Task to complete: Each line of the material, from the first through the one containing "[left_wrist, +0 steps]", is to be written out exactly.

Data records:
== Segment start ==

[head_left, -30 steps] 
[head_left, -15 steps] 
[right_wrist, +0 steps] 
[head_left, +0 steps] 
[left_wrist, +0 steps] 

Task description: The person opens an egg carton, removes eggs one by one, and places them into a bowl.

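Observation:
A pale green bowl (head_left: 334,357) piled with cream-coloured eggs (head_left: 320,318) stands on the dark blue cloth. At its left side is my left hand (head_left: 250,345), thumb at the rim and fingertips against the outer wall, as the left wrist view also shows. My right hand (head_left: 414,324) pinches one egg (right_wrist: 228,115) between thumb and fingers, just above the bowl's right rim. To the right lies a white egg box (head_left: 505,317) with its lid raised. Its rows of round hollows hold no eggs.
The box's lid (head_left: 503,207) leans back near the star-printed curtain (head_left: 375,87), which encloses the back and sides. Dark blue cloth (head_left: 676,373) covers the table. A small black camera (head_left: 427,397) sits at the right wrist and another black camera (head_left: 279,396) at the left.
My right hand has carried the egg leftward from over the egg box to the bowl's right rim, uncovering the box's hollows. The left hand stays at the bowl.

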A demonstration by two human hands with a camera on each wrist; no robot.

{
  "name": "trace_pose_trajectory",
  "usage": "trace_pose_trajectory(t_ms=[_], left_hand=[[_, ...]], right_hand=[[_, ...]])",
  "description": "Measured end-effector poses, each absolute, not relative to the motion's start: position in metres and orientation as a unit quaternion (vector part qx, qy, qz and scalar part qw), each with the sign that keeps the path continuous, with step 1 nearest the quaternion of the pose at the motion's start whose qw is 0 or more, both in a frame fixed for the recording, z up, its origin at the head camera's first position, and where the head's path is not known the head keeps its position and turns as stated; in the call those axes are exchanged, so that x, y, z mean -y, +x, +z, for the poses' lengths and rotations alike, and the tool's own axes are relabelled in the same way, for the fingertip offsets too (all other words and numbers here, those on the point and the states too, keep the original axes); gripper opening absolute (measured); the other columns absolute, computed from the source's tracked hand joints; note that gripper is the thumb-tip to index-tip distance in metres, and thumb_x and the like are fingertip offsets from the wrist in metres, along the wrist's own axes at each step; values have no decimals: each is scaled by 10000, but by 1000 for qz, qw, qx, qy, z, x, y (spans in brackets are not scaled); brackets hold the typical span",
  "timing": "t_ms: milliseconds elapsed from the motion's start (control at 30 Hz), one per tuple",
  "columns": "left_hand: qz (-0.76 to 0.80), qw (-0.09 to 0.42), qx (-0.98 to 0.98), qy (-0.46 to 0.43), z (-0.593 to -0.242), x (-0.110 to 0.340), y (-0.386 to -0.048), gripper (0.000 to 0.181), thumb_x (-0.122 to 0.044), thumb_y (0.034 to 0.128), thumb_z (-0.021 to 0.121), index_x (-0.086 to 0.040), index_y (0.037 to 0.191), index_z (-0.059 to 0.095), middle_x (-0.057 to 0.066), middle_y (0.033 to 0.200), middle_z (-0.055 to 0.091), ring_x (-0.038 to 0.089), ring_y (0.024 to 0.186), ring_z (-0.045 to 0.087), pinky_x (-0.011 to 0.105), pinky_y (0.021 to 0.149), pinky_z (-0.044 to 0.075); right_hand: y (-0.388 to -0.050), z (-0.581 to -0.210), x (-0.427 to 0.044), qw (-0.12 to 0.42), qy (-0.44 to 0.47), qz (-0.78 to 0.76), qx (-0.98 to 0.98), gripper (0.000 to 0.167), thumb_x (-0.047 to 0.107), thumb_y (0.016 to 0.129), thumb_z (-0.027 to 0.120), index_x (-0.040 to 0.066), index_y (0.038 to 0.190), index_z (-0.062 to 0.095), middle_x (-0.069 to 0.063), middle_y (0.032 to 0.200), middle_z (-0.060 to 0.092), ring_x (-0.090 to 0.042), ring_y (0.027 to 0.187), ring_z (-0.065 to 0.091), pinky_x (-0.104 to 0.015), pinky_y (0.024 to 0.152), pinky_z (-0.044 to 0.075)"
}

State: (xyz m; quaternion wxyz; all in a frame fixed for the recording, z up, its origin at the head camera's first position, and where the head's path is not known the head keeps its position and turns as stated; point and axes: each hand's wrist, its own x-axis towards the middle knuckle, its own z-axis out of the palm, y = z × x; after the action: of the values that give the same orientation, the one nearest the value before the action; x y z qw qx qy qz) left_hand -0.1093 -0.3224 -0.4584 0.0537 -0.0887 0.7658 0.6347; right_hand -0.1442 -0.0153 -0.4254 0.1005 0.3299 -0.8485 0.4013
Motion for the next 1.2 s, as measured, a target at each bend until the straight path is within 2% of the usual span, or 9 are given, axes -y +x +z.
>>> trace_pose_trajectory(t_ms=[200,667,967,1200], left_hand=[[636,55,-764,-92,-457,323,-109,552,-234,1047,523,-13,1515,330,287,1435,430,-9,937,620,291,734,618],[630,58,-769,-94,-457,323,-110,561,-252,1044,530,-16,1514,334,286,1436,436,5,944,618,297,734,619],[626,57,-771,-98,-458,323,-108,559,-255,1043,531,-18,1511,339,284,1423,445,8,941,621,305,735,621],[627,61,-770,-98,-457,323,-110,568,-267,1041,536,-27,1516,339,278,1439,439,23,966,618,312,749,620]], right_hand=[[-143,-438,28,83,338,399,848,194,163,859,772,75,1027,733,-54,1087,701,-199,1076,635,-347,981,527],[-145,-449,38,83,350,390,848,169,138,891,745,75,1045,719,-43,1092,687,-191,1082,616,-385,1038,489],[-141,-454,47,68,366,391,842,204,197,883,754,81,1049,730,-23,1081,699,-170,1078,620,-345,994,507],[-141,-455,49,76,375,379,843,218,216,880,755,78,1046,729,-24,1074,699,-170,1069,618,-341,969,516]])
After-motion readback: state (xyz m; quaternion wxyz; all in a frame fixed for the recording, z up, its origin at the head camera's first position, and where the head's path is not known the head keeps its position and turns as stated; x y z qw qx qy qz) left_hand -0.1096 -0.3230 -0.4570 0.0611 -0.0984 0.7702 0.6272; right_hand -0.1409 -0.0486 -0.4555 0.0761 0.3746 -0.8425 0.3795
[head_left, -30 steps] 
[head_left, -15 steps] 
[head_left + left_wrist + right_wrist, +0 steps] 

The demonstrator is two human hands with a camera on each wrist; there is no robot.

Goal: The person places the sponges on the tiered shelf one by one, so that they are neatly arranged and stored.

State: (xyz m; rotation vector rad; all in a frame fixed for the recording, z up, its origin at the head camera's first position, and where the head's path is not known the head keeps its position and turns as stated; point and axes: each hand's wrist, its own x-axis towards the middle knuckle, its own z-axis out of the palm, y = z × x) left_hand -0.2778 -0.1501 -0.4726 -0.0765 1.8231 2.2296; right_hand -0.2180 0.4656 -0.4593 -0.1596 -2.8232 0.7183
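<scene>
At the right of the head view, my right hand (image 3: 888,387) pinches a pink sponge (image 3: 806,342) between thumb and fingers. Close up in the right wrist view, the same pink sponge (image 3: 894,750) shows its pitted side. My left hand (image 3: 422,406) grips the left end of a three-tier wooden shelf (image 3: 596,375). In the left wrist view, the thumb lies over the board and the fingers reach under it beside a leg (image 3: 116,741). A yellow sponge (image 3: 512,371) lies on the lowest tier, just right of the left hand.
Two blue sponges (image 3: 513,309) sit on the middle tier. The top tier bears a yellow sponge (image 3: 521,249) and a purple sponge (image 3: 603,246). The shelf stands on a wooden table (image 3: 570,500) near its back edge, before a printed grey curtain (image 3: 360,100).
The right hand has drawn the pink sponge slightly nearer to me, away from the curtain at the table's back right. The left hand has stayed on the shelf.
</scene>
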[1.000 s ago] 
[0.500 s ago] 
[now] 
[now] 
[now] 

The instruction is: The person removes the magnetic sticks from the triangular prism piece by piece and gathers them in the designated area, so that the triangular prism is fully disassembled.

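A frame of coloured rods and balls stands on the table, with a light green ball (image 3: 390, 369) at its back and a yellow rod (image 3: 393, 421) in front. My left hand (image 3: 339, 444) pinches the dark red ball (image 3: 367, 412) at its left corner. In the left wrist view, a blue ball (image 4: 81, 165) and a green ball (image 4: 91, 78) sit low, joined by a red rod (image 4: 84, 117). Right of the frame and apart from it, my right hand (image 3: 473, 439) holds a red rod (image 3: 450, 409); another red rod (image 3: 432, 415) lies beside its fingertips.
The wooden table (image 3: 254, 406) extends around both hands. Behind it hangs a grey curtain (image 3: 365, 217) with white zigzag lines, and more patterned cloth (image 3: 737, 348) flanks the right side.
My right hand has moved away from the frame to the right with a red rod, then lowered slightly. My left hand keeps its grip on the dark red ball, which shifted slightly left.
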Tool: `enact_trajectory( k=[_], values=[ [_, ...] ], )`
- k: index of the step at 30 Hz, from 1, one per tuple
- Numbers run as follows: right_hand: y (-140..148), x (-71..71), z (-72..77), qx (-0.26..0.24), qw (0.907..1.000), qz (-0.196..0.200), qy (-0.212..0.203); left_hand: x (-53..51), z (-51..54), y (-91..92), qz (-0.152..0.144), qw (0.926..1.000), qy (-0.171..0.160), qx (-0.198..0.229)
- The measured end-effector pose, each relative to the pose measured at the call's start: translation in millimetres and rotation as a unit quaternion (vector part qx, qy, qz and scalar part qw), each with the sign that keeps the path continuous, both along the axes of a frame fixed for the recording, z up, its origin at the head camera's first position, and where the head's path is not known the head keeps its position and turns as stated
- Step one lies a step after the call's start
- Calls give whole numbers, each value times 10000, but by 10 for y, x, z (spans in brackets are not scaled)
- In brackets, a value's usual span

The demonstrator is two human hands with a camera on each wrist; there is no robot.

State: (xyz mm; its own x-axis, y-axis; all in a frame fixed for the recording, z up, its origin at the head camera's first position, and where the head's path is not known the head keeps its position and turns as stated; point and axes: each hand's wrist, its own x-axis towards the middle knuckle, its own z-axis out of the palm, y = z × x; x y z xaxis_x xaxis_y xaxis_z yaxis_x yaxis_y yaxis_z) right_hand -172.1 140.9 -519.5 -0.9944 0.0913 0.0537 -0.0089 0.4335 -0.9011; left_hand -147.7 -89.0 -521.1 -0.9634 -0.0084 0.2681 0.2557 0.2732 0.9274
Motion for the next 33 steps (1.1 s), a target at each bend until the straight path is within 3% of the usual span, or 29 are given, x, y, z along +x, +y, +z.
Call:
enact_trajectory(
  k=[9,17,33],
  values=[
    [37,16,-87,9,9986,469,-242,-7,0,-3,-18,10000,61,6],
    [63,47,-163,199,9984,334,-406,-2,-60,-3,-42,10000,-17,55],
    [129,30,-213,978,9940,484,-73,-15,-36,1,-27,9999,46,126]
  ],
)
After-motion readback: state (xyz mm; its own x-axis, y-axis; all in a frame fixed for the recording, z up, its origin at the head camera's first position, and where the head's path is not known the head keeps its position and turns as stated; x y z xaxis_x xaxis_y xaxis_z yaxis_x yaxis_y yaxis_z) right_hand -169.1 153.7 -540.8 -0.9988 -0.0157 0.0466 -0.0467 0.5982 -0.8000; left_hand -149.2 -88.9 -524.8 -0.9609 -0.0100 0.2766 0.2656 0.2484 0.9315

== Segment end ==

Expected answer:
[head_left, -30 steps] 
[head_left, -15 steps] 
[right_wrist, +0 steps] 
[head_left, +0 steps] 
[left_wrist, +0 steps] 

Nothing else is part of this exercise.